Jacques Tati was far more prolific than Chaplin and way more stylized. Hulot is a drifter through a desolate wasteland of consumerism and useless gadgets that are slowly consuming the people around them. An astounding comic nightmare that would predict the future and our incoming dependence on flashy things and unnecessary technology that claims to help society but instead destroys it. Pure brilliance.
A couple of things: 1. Dogs start & end the movie. 2. Being too modern sometimes seems stupid. 3. The house has eyes. 4. Kids will be kids no matter what. 5. Fish sprinkler - best gizmo. So is the automatic garage door. + Mr. Hulot really out of sync with the whole bourgeois lifestyle of the 60s. Nevertheless, his simple life & the sun-loving canari are the better option. Will Gerard grow up 2 be him or his parents?
A wide-appealing and playful critique of modern bourgeois life. The mise-en-scene with all of its vibrant flat colours is incredible. This second Hulot film also has the benefits of a story (though loose), a fish fountain, and a larger cast of dogs. Though I didn't laugh as often as Holiday, I laughed harder. The scene in the plastic factory is a standout favourite, and I am glad it didn't just mimic Modern Times.

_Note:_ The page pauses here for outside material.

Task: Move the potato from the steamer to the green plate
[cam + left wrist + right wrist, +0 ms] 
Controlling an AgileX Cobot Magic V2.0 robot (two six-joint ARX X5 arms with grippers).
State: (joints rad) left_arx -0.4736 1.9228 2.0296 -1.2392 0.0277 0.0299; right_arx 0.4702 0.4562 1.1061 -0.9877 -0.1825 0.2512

Dans mon oncle, Tati renvoie dos à dos la modernité et la nostalgie, pour s'amuser de tout. Les borborygmes des personnages semblent des phylactères de personnages de BD et comme dans la BD, les compositions des cases, les agencements des plans et des couleurs, la recherche du gag visuel dominent tout entier. Dommage que cette énergie qui se voudrait si spontanée soit produite par un si parfait agencement.